Of the 1.2 million Americans estimated to be infected with human immunodeficiency virus, almost 20 percent of them do not know it, according to the U.S. Centers for Disease Control and Prevention .
A recent study by the CDC found that 41 percent of U.S. HIV patients are under continual care of a doctor and just 28 percent had the viral infection under control.
The U.S. Food and Drug Administration in July approved Truvada for adults who do not have the virus but may engage in sexual activity with HIV-infected partners, a concept known as pre-exposure prophylaxis (PrEP). The approval was for use in combination with safer sex practices, such as condoms.
The drug, which combines two anti-HIV drugs in one pill, was already approved for use with other antiretroviral agents to treat patients 12 and older who are infected with the virus. Antiretrovirals are designed to block various steps in replication of the virus.
Critics, including the AIDS Healthcare Foundation, a non-profit provider of HIV/AIDS medical care, argue that Truvada was shown to be only partially effective in preventing HIV transmission, can cause side effects including kidney problems and may cause healthy people to become resistant to it.
No U.S. public money has been allocated for treating uninsured individuals who do not already have AIDS, and some doctors question the degree to which insured patients would be covered.
"I would find it very difficult for there to be a provision to support funding for such a program when we have (HIV-positive) patients on waiting lists," said Murray Penner, deputy executive director at the National Alliance of State and Territorial AIDS Directors, which represents public-health departments.

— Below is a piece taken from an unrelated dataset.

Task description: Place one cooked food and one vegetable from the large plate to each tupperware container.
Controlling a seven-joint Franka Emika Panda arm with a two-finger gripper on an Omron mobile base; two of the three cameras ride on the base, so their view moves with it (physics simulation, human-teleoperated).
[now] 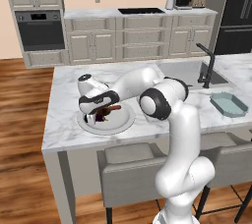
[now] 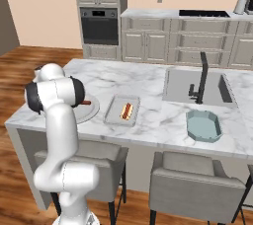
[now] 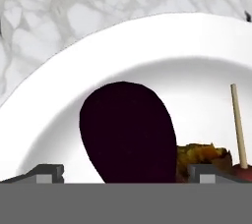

State AIDS Drug Assistance Programs (ADAPs), which provide HIV treatment to low-income and uninsured patients, had 9,000 people on waiting lists a year ago. That number fell to 700 in mid-August after emergency federal funding was released, although many recession-battered states have tightened income criteria, reducing the number of eligible patients.
ADAPs generally have a total of more than 200,000 people enrolled in them over the course of a year, Penner said.
Gilead, like other drugmakers, sells its HIV pills to ADAP programs at a significant discount.
"When we talk to our physician consultants who target HIV patients, they say they are not going to use much of it (Truvada) for prevention," said Phil Nadeau, an analyst at Wall Street firm Cowen & Co.
Any use of Truvada for preventing HIV infection "seems to be a rounding error in our estimates for treating HIV," he said, projecting Gilead's 2012 sales from the drug at $3.1 billion.
RBC Capital Markets described the prevention indication as a "niche" opportunity for Gilead, while Morgan Stanley said it "looks like a modest opportunity but many questions remain."
The CDC has recommended since early 2011 that high-risk gay and bisexual men should use the drug to protect against HIV.
Large insurers such as UnitedHealth Group Inc, WellPoint Inc and Aetna Inc say they cover Truvada for prevention as well as treatment of HIV, but are still deciding whether to institute rules about authorization.
Doctors remain skeptical that insurers will pay for Truvada without complicated documentation showing why a patient is high-risk and whether PrEP is the best preventive measure.
"It's not quite clear to me whether or not I'm going to be prescribing it," said Dr. Mehri McKellar, an infectious disease expert at Duke University in North Carolina. She described one HIV-positive patient whose male partner had not been infected.
"They had read about PrEP, but they use condoms 100 percent of the time," she said. "This is not supposed to at all replace condom use. It's not clear whether we should be talking about PrEP."